Amount of deduction for the payment made to outside agencies (Table):
Payment made to an outside agency | Deduction (actual expenditure) % | |
---|---|---|
Assessment year 2018-19 to 2020-21 | AY 2021-22 onwards and further assessment years | |
Authorized scientific coalition with scientific research as its main objective not related to the business. (Section 35(1)(ii) | 150% | 100% |
Authorized institutions such as colleges and universities conduct scientific research related or not related to the assessee’s business. Section 35(1)(ii) | 150% | 100% |
Authorized institutions such as colleges and universities conduct social science research related or not related to the assessee’s business. Section 35(1)(ii) | 100% | 100% |
Sale of an Asset used for Scientific Research:
If a scientific research asset is sold without being used for anything else [Section 41(3)]:
The sale of a capital asset usually leads to capital gain tax, but in this case, the lower of the net sale price or the cost of the asset, which was previously deducted under section 35, will be counted as the business income of the year when the asset is sold. Any amount above the asset's original cost will be taxed as a capital gain. This will apply even if the business ceased to exist that year.
Sold after being used for business:
When the business uses the scientific research asset after it stops using it for research purposes, the asset's actual cost will be nil for the relevant asset block since section 35 has already given a full deduction for it. If the business sells this asset later, the amount received will be subtracted from the block that had this asset before.
Uninvolved capital expenditure on Scientific Research:
Capital expenditure on scientific research can be deducted from the profit of the business that incurred it. However, unlike depreciation, this deduction cannot exceed the business's profit. If the profit is less than the capital expenditure on scientific research, the excess amount is called unabsorbed capital expenditure on scientific research. This amount can be carried forward to the next year and deducted from the profit of that year, subject to the provisions of section 72(2) (relating to business loss) and section 73(3) (relating to speculation loss). This process can be repeated for subsequent years until the unabsorbed capital expenditure on scientific research is fully deducted.
Revenue expenditure on scientific research can also be deducted from the business's profit, but it can create a business loss if it exceeds the profit. Unabsorbed capital expenditure on scientific research differs from unabsorbed depreciation because it cannot create a business loss.
Frequently Asked Questions
Q- Is capital expenditure on scientific research related to assessee's business allowed to be deducted?
The deduction for any previous year shall be calculated as follows: 20% of the capital expenditure incurred in that year, plus 20% of the remaining expenditure divided equally over the next four years.

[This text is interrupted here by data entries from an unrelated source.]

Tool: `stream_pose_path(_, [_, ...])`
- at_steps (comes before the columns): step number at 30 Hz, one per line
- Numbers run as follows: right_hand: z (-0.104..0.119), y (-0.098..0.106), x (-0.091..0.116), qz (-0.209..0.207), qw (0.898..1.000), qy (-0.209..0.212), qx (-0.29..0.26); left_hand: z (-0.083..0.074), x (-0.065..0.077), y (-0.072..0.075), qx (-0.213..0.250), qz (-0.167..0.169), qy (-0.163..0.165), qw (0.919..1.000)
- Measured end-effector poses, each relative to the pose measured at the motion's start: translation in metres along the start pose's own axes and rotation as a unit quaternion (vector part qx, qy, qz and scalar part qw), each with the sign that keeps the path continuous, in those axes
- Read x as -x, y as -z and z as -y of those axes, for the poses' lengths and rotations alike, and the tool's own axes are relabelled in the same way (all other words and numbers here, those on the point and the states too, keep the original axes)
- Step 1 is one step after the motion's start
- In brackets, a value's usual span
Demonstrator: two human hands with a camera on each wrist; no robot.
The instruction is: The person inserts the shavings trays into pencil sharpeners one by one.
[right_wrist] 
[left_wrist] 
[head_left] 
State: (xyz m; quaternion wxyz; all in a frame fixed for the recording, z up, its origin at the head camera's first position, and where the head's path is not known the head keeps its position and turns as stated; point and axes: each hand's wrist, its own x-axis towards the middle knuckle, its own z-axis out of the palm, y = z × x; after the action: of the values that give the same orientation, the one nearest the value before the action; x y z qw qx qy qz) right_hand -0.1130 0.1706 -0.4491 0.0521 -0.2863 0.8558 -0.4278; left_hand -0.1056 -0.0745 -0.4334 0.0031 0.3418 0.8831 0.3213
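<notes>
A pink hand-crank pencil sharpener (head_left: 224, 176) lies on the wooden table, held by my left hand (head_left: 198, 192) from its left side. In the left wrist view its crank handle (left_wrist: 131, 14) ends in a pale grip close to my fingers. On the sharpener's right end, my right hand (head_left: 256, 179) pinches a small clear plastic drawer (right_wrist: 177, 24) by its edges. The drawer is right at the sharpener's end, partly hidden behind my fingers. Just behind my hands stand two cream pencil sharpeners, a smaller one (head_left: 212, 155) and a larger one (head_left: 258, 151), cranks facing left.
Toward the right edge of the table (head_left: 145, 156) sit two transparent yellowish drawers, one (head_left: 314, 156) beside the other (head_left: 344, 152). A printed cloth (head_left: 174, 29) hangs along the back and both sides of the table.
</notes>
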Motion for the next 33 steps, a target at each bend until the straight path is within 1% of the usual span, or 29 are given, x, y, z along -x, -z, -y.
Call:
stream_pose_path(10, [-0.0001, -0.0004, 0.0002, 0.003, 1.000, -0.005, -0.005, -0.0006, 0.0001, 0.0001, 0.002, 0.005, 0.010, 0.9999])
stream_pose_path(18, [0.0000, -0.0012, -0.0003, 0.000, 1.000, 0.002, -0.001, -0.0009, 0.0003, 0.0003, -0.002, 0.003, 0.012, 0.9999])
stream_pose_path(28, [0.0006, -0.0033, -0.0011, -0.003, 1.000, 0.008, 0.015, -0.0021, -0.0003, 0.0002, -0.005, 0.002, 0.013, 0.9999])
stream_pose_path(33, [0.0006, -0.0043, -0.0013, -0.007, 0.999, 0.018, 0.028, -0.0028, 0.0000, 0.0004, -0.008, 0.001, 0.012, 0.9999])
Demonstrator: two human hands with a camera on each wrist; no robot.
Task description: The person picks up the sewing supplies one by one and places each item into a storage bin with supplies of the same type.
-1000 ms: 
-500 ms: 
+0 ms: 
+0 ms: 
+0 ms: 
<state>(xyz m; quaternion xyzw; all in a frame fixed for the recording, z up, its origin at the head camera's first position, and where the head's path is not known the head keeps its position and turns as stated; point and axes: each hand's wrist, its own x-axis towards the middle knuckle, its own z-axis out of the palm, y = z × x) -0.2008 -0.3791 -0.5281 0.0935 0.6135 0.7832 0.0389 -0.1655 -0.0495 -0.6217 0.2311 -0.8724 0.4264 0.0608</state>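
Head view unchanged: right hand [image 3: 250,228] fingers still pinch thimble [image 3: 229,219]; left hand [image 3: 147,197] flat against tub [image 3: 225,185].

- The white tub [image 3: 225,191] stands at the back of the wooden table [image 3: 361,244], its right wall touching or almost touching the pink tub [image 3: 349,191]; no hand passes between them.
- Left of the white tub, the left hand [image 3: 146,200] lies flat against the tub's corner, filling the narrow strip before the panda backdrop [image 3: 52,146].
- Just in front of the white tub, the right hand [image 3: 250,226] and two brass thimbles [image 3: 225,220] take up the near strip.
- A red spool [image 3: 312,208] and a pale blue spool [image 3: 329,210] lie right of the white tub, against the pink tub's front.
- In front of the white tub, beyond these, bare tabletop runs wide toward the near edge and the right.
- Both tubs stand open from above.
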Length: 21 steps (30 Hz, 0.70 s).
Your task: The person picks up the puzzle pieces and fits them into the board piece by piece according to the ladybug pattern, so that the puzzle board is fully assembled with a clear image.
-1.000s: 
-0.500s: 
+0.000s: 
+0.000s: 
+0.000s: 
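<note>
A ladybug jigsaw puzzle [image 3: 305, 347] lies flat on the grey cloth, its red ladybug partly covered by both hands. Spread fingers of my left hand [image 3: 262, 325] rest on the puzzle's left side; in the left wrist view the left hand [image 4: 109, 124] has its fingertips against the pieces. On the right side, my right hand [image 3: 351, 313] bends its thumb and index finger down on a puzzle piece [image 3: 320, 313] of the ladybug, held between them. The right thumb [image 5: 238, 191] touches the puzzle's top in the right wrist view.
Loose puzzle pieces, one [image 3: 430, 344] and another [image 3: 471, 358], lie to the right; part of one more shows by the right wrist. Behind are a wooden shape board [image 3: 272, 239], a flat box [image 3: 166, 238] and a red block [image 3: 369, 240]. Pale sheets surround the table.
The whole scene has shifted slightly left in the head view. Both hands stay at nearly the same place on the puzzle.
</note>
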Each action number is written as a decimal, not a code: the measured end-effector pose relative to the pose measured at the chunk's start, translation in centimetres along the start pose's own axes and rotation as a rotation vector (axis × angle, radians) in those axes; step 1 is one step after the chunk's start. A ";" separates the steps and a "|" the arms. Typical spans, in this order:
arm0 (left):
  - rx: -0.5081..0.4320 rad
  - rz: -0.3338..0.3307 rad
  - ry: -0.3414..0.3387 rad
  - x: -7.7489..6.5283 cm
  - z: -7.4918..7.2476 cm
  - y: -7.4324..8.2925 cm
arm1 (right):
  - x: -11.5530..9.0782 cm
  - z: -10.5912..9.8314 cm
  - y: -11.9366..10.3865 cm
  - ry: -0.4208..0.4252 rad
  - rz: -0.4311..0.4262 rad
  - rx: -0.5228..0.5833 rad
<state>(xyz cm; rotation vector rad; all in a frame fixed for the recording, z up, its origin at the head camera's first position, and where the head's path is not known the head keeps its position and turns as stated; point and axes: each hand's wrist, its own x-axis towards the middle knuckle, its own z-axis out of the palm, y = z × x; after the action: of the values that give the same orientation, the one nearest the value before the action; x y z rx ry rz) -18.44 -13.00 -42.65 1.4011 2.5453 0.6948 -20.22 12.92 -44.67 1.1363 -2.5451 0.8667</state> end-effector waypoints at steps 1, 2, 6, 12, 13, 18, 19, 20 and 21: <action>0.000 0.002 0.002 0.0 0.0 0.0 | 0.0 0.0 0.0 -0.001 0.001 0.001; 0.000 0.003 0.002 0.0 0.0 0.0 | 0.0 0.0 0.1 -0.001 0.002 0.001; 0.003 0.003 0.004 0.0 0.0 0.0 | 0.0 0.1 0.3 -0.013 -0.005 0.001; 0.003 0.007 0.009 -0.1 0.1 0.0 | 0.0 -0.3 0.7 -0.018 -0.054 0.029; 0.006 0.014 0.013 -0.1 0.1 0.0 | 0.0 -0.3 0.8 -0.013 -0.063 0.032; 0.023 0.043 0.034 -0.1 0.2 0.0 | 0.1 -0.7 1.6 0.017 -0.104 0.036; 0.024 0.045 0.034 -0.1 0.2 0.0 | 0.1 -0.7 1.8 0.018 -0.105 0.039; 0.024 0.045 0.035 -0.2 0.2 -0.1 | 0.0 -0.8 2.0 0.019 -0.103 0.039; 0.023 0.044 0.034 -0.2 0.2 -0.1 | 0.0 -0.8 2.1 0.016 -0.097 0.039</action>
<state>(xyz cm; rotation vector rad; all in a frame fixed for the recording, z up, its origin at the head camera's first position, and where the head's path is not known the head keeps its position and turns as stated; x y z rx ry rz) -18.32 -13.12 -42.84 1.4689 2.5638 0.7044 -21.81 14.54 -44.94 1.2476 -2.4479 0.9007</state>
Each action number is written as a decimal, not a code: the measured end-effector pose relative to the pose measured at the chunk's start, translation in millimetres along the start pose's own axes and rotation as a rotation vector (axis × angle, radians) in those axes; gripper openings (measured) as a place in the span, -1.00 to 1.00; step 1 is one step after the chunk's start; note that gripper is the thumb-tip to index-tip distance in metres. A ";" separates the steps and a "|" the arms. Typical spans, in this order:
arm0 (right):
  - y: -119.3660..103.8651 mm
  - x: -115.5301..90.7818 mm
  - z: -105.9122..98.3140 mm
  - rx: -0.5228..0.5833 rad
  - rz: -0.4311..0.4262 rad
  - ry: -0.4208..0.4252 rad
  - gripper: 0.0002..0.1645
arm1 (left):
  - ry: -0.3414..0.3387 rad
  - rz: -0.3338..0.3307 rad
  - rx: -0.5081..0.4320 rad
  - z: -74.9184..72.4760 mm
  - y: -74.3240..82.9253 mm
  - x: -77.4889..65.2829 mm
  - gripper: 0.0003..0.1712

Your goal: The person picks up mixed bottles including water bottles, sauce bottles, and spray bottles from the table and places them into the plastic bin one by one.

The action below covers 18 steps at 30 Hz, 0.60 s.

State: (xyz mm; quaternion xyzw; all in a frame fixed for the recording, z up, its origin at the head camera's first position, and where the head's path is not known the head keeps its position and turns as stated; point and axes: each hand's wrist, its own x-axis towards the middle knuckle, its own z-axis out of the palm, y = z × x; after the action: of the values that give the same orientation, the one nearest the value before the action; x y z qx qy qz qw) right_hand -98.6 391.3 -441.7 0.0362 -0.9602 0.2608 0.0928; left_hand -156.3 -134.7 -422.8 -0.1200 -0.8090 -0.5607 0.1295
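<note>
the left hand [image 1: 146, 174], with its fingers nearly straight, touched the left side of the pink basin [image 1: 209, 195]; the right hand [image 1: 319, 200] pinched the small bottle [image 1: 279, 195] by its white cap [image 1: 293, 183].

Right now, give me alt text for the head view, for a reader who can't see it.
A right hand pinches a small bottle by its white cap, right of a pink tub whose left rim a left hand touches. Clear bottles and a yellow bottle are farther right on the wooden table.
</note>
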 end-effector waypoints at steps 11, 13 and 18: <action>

Q- Which section of Income Tax Act is applicable to scientific research?
[The Principal Scientific Adviser to the Government of India is the specified person for the purposes of this section.] [The Secretary, Department of Scientific and Industrial Research, shall be the prescribed authority under sub-section (2AB) of section 35.]
Q- Can you claim R&D on capital expenditure?
Businesses can deduct the full cost of any capital expenditure that qualifies for RDAs (previously known as Scientific Research Allowances) from their taxable income. RDAs are only available in the year that the asset is acquired. Scientific and Industrial Research.